Step 1: Tape down your paper

Start by taping your watercolour paper down.
This stops the paper from buckling too much as you work and – bonus points – helps you get a nice, crisp white border once you remove the tape.

Step 2: Choose and activate your colours

Decide on two colours that speak to you today.

  • Place a few drops of clean water into each paint pan to activate the pigment.
  • Let them sit for a minute or two while you do the next step.
Activated watercolour paints in pans, ready for painting and mixing

Step 3: Mindfully wet your paper

Using your small brush, slowly wet the entire surface of your paper with gentle, repetitive strokes.

Instead of rushing, focus on the soothing motion of your brush moving across the page. You want the paper to be shiny and damp, but not a puddle.

Small brush wetting watercolour paper in preparation for painting

Step 4: Prepare your colours

Once the paper is damp:

  1. Mix each paint colour with a little clean water in your palette.
  2. Create a third, mixed colour by combining the two main shades in equal parts.

You should now have three colours ready for painting with.
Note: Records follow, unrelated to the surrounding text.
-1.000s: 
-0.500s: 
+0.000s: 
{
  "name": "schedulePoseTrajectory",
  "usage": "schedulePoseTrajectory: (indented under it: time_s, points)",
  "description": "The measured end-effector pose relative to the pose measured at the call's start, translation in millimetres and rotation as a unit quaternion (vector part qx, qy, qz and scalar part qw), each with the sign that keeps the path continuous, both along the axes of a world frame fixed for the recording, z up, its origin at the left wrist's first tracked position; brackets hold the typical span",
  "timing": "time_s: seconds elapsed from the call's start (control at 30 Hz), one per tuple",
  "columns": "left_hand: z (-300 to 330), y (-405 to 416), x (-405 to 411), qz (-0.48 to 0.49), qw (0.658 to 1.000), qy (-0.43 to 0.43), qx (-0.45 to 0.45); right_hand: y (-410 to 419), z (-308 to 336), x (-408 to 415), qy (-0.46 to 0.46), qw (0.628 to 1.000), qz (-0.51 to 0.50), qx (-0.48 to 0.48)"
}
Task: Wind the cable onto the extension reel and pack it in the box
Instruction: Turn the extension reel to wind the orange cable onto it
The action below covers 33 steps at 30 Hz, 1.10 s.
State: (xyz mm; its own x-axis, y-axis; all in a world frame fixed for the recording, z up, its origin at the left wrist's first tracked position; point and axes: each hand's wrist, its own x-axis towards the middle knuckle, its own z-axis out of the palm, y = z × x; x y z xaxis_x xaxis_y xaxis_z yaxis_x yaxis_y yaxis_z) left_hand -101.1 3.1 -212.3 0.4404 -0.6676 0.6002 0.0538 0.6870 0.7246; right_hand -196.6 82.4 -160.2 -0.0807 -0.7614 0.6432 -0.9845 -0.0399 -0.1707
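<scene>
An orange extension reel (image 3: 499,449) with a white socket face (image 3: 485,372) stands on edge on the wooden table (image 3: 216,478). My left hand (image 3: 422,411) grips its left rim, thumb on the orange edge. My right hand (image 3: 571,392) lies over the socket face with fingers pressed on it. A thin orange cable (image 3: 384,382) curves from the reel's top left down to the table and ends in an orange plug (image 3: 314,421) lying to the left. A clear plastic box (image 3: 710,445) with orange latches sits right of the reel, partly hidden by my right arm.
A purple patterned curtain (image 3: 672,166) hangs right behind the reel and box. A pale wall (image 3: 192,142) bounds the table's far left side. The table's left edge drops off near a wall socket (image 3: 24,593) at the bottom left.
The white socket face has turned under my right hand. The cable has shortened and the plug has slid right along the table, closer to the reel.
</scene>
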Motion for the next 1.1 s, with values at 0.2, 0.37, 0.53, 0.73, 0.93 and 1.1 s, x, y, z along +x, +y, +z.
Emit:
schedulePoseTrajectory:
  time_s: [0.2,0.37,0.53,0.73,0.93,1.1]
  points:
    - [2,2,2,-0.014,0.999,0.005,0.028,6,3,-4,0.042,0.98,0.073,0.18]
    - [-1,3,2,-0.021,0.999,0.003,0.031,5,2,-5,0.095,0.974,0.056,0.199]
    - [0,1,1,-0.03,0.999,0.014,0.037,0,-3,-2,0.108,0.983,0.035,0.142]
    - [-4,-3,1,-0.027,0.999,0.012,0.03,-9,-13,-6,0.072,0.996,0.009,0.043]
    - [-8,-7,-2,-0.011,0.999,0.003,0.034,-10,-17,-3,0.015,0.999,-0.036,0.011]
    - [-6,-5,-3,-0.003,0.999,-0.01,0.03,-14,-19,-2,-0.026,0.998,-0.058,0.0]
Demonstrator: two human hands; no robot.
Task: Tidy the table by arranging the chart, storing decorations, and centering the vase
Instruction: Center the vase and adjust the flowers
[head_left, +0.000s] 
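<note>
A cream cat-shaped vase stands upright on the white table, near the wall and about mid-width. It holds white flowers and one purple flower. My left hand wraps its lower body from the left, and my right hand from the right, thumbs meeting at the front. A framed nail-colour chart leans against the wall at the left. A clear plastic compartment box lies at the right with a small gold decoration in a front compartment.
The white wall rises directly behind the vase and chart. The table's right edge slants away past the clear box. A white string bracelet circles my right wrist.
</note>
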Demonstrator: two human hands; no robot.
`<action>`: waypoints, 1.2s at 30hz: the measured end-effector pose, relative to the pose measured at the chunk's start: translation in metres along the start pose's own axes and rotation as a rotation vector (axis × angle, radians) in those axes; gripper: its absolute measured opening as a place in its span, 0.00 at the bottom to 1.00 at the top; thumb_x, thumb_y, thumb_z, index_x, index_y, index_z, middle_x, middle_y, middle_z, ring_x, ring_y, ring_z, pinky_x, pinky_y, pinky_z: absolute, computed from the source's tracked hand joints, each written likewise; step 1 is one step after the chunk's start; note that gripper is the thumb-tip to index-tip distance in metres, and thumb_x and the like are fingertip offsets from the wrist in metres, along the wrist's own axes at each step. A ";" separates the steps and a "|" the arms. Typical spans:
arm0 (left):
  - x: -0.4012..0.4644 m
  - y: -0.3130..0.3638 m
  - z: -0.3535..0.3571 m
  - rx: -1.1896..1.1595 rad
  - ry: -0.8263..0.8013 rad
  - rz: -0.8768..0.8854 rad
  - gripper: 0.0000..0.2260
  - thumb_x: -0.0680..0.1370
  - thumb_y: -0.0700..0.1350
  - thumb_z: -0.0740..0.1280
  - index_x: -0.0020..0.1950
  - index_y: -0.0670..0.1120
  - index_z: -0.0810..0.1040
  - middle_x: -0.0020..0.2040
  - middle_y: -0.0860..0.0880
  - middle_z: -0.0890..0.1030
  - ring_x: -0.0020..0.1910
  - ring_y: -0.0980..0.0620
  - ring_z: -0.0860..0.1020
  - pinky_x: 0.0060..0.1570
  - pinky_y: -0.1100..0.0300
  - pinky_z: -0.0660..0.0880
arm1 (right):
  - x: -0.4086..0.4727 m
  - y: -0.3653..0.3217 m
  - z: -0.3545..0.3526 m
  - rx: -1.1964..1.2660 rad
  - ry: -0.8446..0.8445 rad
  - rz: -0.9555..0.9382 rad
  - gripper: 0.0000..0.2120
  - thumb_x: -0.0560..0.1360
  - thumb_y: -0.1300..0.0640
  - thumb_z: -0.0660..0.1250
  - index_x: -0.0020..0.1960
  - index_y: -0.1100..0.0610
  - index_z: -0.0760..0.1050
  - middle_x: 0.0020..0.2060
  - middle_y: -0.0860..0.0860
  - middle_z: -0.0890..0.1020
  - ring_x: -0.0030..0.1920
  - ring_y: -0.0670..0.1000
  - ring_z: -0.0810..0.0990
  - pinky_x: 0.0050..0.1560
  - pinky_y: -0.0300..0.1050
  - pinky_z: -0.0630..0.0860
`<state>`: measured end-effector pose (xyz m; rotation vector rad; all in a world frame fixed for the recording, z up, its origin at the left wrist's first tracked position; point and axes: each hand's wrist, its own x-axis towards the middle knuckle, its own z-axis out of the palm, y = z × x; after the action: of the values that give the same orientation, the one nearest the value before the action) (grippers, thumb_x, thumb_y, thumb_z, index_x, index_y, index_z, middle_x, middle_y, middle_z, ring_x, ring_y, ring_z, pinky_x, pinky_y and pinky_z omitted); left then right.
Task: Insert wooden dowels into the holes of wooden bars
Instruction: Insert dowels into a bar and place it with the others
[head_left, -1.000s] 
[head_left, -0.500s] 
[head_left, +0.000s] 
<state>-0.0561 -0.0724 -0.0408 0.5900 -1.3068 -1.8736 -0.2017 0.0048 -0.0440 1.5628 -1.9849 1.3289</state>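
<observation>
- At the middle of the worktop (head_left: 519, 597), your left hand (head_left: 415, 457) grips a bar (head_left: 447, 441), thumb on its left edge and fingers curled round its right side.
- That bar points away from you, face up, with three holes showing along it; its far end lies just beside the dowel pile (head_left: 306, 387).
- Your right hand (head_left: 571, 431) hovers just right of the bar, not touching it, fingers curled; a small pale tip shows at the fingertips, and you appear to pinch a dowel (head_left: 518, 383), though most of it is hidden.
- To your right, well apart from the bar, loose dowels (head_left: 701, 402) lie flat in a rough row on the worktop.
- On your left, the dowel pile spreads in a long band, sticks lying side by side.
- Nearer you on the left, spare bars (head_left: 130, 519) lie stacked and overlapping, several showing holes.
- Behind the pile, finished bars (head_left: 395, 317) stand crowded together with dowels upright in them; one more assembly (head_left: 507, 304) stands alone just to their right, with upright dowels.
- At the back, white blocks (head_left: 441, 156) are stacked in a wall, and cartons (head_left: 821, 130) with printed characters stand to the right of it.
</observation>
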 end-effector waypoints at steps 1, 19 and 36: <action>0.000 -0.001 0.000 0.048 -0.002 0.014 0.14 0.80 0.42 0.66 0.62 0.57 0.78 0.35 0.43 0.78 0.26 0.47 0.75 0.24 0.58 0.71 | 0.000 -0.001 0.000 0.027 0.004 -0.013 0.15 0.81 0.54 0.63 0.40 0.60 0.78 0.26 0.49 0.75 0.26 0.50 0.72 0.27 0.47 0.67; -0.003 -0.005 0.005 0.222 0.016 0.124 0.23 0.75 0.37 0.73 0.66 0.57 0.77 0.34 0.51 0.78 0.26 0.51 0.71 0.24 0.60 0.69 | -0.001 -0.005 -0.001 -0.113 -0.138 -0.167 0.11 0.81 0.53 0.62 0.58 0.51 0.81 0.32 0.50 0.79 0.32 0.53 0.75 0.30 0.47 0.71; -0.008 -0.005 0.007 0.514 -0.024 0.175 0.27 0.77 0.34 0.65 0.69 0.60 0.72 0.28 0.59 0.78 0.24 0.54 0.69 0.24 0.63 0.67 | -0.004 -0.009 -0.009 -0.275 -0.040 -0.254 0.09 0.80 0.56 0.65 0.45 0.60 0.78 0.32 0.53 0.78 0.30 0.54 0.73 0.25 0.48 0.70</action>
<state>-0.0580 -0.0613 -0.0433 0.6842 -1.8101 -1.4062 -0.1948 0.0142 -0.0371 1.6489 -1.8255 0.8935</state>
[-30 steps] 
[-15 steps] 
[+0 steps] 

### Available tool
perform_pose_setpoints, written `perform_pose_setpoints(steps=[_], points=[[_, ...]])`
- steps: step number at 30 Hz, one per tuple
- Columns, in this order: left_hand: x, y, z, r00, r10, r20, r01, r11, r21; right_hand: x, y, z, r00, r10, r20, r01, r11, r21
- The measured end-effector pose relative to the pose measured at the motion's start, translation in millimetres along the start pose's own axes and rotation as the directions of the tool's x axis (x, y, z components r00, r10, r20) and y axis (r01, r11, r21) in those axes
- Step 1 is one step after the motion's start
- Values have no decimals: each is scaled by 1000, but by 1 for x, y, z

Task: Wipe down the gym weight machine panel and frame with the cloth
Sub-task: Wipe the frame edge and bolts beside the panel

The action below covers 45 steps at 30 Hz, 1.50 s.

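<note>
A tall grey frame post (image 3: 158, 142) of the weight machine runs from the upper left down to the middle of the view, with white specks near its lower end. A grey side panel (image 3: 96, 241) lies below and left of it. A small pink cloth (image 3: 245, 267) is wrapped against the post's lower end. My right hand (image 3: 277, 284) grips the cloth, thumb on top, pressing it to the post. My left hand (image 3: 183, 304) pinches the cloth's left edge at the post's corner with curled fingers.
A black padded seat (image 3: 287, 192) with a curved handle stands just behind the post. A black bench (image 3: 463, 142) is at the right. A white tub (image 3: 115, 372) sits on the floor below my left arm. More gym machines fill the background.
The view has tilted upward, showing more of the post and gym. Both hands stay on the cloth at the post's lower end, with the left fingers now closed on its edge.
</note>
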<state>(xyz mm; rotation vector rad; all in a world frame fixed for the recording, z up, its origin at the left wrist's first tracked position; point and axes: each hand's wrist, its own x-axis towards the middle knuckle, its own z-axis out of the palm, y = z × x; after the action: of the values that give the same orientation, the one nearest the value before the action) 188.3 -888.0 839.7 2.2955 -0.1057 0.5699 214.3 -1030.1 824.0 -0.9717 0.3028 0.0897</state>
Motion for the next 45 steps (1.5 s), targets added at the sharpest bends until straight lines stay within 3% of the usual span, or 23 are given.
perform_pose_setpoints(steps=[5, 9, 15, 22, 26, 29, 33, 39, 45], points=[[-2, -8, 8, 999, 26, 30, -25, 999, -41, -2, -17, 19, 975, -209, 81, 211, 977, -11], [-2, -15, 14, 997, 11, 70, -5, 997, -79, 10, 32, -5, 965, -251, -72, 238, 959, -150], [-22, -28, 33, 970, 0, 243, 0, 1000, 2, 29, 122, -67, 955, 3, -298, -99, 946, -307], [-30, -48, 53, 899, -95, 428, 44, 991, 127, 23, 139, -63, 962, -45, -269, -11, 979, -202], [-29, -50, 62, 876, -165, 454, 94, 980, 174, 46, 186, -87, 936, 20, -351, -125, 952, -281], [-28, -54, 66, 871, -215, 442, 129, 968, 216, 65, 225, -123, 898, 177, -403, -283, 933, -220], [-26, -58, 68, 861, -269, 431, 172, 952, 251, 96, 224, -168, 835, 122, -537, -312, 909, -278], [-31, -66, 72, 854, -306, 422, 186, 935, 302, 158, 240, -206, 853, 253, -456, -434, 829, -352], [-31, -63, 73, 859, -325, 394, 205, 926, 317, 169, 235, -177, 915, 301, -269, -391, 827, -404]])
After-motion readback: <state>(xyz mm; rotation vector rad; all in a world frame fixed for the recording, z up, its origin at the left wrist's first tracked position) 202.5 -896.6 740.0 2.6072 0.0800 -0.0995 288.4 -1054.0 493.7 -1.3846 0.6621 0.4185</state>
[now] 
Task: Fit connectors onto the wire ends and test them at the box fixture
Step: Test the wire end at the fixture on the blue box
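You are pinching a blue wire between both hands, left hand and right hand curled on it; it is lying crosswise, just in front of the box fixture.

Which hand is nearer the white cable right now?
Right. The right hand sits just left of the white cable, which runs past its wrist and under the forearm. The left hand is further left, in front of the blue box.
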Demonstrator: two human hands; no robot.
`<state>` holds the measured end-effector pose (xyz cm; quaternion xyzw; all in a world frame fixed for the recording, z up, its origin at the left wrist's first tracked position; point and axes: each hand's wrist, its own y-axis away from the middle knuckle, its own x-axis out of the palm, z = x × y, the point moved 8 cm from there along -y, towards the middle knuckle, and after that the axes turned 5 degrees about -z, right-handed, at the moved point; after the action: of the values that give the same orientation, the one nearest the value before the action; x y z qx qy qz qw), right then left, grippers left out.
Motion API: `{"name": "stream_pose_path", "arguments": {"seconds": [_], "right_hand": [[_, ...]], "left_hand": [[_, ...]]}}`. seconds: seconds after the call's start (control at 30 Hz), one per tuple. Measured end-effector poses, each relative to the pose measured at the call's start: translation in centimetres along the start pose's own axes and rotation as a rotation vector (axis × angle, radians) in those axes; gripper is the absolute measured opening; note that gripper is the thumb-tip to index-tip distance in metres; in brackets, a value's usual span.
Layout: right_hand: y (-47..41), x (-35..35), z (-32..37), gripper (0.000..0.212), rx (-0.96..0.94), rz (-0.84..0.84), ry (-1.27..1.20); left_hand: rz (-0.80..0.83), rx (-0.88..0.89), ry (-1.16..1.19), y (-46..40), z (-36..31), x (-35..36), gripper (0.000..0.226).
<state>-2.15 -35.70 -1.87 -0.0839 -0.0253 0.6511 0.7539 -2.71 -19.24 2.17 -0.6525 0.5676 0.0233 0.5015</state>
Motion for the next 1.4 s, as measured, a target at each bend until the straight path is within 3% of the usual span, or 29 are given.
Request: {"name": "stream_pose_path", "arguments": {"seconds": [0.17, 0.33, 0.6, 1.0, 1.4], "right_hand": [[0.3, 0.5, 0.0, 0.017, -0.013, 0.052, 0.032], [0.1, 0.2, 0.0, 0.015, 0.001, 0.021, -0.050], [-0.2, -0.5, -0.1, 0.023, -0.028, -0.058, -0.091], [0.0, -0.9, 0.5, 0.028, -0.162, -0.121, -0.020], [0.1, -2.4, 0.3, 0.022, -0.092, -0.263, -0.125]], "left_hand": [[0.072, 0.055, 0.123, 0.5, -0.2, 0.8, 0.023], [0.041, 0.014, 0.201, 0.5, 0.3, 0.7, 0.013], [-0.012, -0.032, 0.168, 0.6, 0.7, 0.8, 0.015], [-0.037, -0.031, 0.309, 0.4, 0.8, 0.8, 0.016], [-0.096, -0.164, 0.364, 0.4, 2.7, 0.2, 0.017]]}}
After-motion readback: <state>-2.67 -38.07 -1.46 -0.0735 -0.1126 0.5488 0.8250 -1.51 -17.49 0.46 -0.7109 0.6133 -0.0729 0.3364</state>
Watercolour paints in a mixing palette ready for painting

Step 5: Paint the top of your paper

Load up your brush with whichever colour you want to paint with first (one of your two original colours, not the mixed one) and make small, vertical strokes along the top of the paper.

Don’t worry about covering the paper perfectly – this is about enjoying the feeling of putting brush to paper and watching how the paint moves on the wet surface.

Top band of colour painted with vertical brush strokes.

Step 6: Paint the middle section of the page

Rinse your brush, and load it with your mixed colour. Leaving a small gap, repeat the process along the middle of the paper.

At this stage, you’ll have two distinct colour areas with a small blank space in the middle.

Middle band of colour painted with vertical brush strokes.

Step 7: Paint the bottom of the page

Use your second original colour to paint the bottom of the page again leaving a small gap between this and the middle section

Optional: If you’d like deeper, richer edges, you can add a little extra concentrated pigment directly from the pan at this stage, adding it to the very top and very bottom of the page.

Bottom band of colour painted with vertical brush strokes.

Step 8: Paint the top intermediate section

Create an intermediate colour by mixing some of the mixed colour into the first colour you painted with. Make sure to add the mixed colour into the pure colour and not the other way around!

Use this colour to fill in the top gap, using the same small vertical strokes.

Top intermediate band of colour painted with vertical brush strokes.

Step 9: Paint the bottom intermediate section

Create a second intermediate colour by mixing some of the mixed colour into the bottom colour you painted.

Use this colour to fill in the lower gap, using the same small vertical strokes.

Lower intermediate band of colour painted with vertical brush strokes.

Step 10: Let it dry

While you can speed this up with a hairdryer or heat tool, you’ll get better results (in my opinion) if you just let it air dry naturally. And as your painting dries, the colours will soften and merge, smoothing out a lot of the more stark lines and colour transitions.

What you could do while you wait is paint another one…

Painting a second watercolour gradient

See a Real Time Example

You can watch my real-time example of this approach here – it’s about 22 minutes long:

Taking It Further

Watercolour has huge potential as a medium for mindful art, and I have a whole class full of different mindful art activities if you’d like to take this further:

A Mindful Approach to Practicing Watercolor: Values, Palettes & Brush Control

Final Thoughts

I think creating mindful watercolour gradients like this is a great way to slow down, relax, and embrace the joy of painting without pressure. Remember this is about process not outcome. It’s about the soothing feeling of brush on paper, watching colours mingle, and giving yourself a few moments of calm.

I’d love to hear about your experiences with this. If you do try it out, let me know what you think of it in the comments below!

Happy painting – and happy Mindfultober!